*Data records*
++++++

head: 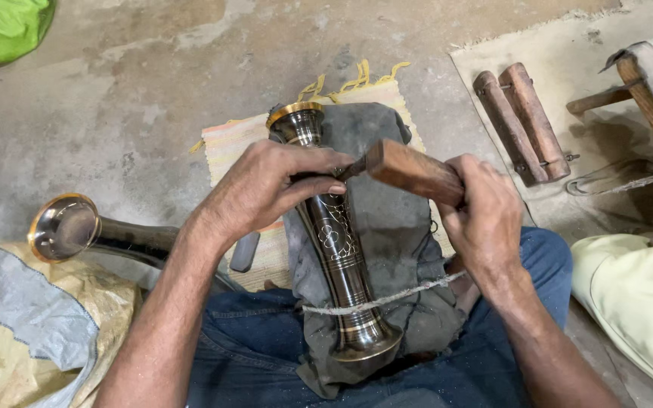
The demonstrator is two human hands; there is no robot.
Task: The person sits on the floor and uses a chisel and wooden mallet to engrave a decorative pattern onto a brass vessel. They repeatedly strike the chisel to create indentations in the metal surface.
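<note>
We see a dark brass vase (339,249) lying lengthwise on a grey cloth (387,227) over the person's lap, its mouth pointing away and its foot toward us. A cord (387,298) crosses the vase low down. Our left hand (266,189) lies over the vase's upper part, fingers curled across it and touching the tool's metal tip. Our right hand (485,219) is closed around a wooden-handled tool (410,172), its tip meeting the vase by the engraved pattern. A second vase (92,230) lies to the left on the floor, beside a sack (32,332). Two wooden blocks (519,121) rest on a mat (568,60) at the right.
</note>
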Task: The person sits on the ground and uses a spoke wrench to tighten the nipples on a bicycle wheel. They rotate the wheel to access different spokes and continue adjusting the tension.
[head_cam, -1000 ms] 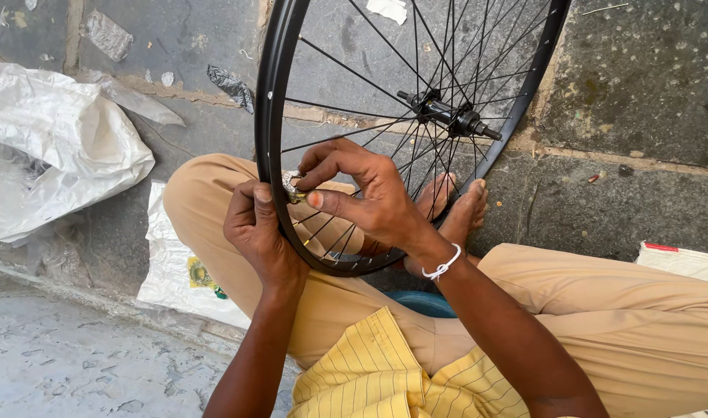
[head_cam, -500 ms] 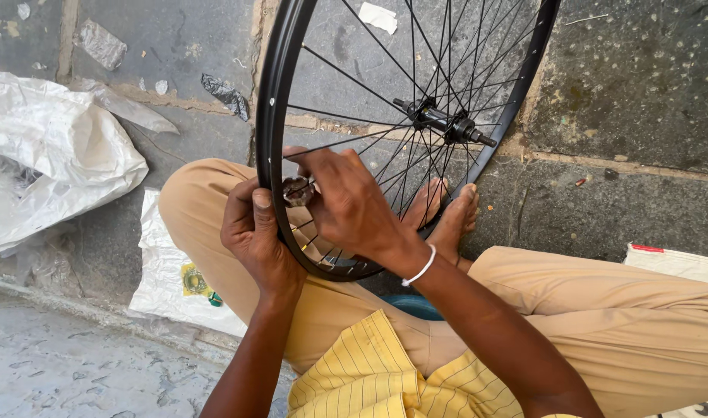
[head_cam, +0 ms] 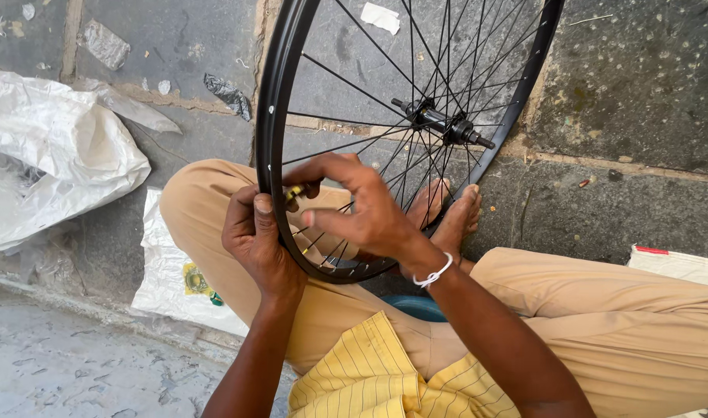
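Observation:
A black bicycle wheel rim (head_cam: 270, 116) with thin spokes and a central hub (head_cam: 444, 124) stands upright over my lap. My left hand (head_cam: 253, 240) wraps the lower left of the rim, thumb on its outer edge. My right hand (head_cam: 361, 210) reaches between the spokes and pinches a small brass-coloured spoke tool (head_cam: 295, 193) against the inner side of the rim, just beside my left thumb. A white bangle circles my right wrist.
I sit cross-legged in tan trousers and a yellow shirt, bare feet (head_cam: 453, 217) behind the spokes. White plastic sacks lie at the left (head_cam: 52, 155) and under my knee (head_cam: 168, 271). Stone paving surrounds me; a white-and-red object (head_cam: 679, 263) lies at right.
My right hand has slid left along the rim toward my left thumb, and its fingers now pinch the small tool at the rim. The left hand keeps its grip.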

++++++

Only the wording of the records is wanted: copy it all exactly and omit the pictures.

*Expected answer*
head: 
The demonstrator is two human hands; there is no robot.
Task: The person sits on the floor and uses a chisel and wooden mallet to engrave a decorative pattern onto a brass vessel. They repeatedly strike the chisel to create indentations in the metal surface.
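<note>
We see a dark brass vase (339,249) lying lengthwise on a grey cloth (387,227) over the person's lap, its mouth pointing away and its foot toward us. A cord (387,298) crosses the vase low down. Our left hand (266,189) lies over the vase's upper part, fingers curled across it and touching the tool's metal tip. Our right hand (485,219) is closed around a wooden-handled tool (410,172), its tip meeting the vase by the engraved pattern. A second vase (92,230) lies to the left on the floor, beside a sack (32,332). Two wooden blocks (519,121) rest on a mat (568,60) at the right.
</note>
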Task: The person sits on the ground and uses a spoke wrench to tighten the nipples on a bicycle wheel. They rotate the wheel to access different spokes and continue adjusting the tension.
[head_cam, -1000 ms] 
[head_cam, -500 ms] 
[head_cam, +0 ms] 
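Observation:
A black bicycle wheel rim (head_cam: 270, 116) with thin spokes and a central hub (head_cam: 444, 124) stands upright over my lap. My left hand (head_cam: 253, 240) wraps the lower left of the rim, thumb on its outer edge. My right hand (head_cam: 361, 210) reaches between the spokes and pinches a small brass-coloured spoke tool (head_cam: 295, 193) against the inner side of the rim, just beside my left thumb. A white bangle circles my right wrist.
I sit cross-legged in tan trousers and a yellow shirt, bare feet (head_cam: 453, 217) behind the spokes. White plastic sacks lie at the left (head_cam: 52, 155) and under my knee (head_cam: 168, 271). Stone paving surrounds me; a white-and-red object (head_cam: 679, 263) lies at right.
My right hand has slid left along the rim toward my left thumb, and its fingers now pinch the small tool at the rim. The left hand keeps its grip.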

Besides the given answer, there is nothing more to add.